_Directions for this task_. Copy, exactly as written, the lines that begin at the one containing "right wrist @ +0" and end at the one containing "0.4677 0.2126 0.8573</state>". Skip any pictures in the data below.

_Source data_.
+ + +

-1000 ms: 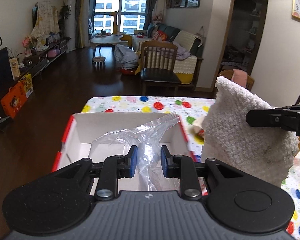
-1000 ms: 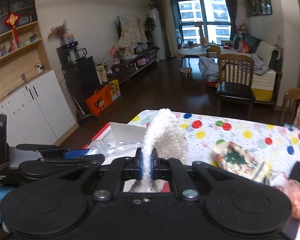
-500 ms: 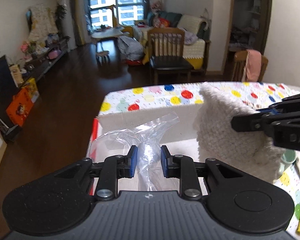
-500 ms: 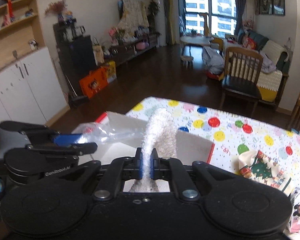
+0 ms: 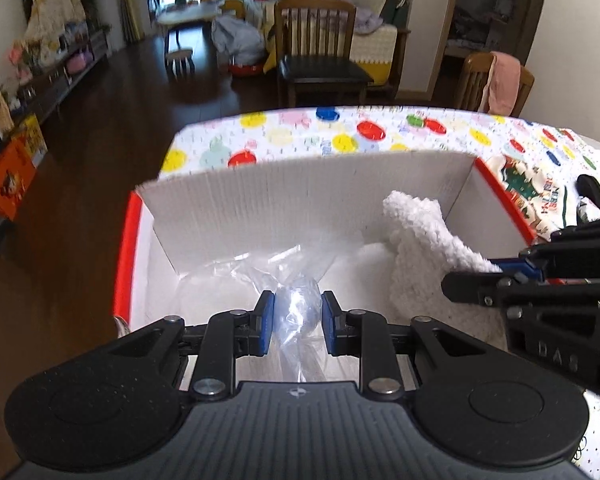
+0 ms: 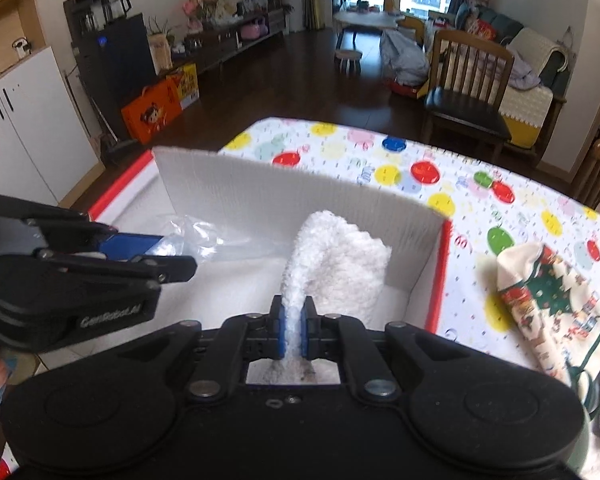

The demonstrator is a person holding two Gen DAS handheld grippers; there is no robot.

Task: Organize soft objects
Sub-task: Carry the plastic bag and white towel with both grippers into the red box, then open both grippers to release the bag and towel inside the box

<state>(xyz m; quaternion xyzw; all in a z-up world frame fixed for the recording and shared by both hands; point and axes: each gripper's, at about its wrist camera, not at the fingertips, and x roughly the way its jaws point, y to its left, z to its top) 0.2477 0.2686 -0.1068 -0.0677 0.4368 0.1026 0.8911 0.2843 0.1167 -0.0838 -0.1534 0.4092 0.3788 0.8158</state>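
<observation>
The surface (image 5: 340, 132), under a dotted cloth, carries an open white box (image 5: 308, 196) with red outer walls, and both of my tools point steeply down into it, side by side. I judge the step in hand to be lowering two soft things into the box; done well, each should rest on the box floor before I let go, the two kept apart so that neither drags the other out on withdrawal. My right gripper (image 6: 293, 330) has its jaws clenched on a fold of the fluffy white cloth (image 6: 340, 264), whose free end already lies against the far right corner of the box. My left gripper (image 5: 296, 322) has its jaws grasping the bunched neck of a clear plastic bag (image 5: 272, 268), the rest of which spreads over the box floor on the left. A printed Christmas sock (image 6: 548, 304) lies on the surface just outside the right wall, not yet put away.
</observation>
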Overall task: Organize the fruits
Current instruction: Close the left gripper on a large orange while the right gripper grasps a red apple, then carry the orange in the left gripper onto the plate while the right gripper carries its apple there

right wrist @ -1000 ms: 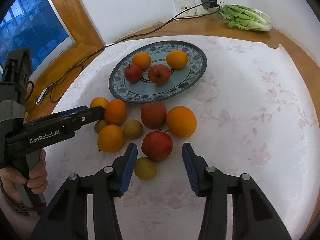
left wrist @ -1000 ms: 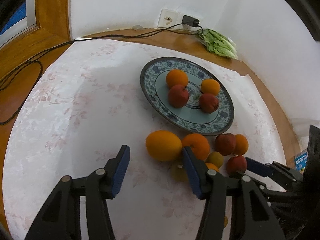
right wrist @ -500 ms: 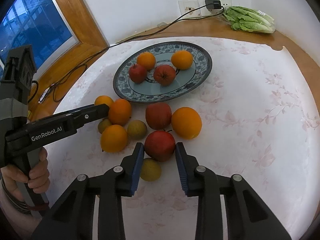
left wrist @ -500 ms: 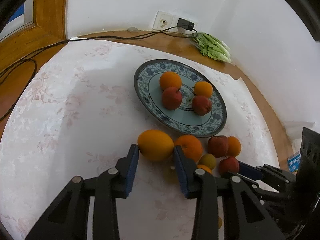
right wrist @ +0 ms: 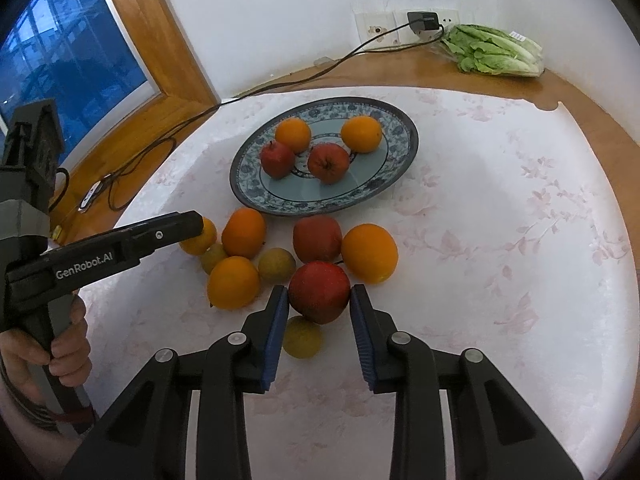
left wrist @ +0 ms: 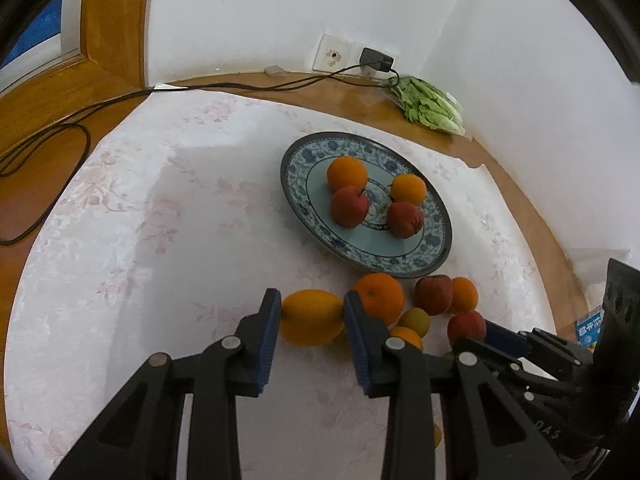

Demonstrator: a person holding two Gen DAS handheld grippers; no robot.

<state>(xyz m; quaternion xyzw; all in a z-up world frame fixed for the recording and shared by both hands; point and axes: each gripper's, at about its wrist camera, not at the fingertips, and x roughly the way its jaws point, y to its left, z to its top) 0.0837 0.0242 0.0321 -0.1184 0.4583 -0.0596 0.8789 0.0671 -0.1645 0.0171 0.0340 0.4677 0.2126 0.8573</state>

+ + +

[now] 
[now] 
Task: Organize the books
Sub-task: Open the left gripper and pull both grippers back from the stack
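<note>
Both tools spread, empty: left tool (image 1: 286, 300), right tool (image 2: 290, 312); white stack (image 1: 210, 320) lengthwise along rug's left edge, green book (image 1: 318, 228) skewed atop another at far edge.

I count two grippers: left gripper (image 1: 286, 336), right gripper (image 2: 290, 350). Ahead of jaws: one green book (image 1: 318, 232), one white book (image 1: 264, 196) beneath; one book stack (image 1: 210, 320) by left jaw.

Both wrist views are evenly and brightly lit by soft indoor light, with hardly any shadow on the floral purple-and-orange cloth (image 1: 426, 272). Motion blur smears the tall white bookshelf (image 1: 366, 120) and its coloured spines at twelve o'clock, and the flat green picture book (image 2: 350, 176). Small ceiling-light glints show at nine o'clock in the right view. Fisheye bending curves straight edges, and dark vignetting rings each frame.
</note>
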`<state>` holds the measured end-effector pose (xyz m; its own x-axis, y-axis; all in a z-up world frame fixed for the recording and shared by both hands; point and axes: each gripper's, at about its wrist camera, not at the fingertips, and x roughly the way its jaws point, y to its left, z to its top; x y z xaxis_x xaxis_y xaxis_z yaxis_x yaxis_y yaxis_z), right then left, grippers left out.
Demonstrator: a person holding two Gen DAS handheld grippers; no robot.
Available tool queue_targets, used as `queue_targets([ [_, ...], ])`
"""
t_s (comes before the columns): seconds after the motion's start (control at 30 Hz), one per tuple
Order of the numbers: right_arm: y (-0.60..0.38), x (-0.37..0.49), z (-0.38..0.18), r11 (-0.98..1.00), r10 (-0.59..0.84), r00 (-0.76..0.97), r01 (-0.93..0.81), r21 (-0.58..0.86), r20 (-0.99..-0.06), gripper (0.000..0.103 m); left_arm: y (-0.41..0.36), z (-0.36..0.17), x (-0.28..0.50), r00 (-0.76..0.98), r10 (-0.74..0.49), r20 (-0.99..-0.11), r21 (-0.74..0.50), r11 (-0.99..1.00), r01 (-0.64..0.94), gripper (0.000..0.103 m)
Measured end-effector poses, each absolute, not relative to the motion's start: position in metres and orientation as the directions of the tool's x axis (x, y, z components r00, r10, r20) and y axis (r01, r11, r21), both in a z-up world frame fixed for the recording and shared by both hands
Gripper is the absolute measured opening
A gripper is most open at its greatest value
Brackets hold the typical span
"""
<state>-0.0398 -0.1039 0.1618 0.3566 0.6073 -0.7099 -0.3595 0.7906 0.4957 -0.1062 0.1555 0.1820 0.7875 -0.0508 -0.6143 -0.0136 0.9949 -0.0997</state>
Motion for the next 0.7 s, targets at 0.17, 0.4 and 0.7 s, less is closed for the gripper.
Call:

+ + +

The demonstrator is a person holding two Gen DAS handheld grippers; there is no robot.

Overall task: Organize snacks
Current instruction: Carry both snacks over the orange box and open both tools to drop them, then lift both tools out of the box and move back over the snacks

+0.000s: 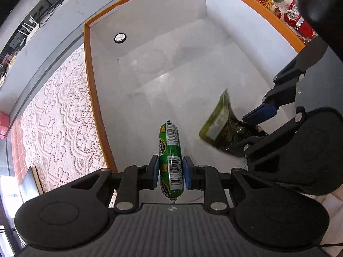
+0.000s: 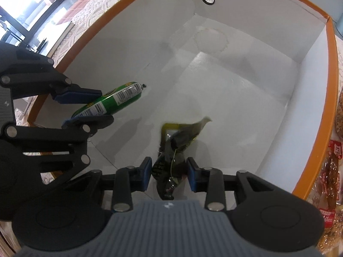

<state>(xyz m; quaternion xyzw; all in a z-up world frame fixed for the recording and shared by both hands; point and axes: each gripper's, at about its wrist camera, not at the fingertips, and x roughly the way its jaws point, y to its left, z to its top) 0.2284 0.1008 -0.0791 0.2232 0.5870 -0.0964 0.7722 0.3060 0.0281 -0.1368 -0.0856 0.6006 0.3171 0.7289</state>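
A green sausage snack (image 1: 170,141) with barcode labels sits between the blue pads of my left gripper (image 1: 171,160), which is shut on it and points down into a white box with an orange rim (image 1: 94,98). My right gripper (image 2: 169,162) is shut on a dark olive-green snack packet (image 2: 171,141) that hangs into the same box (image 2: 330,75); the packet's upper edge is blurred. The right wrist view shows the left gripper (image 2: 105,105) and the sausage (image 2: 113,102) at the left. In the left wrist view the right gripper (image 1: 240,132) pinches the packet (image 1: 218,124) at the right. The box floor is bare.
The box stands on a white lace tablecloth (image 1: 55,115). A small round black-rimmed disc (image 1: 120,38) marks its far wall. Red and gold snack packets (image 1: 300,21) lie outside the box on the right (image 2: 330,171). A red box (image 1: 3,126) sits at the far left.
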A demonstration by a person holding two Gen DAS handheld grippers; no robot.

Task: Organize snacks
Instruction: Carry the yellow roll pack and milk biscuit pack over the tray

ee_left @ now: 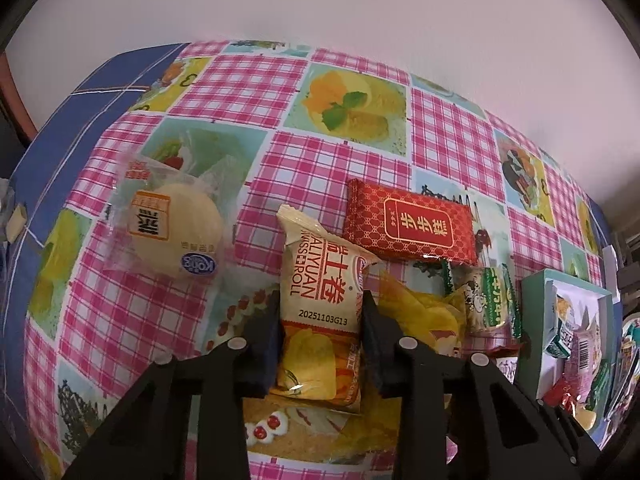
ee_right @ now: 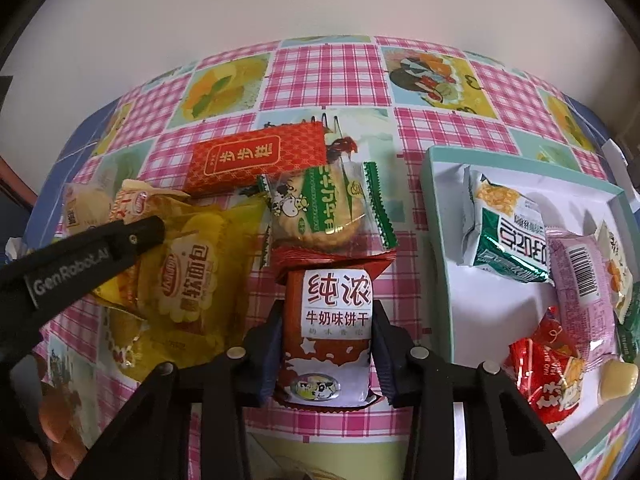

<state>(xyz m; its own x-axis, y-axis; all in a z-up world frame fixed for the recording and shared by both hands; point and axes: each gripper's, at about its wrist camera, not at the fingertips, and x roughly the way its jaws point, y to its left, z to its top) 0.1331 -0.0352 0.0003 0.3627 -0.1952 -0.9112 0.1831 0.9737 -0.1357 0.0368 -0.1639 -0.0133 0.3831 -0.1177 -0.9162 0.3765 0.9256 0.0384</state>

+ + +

_Exercise response_.
right wrist @ +0 ms: 
left wrist @ +0 ms: 

Demonstrator: a person holding two Gen DAS handheld grippers; no robot.

<state>(xyz m; quaternion xyzw; all in a z-up world frame fixed for the recording and shared by both hands; point and axes: each gripper's, at about its wrist camera, not at the fingertips, and x roughly the way its jaws point, y to its left, z to its top) 0.0837 0.0242 0.0321 -0.1184 0.4583 -0.0596 0.8789 0.0671 -0.1645 0.0171 0.0340 0.4677 0.2126 0.8573</state>

Nothing else is required to complete the exercise.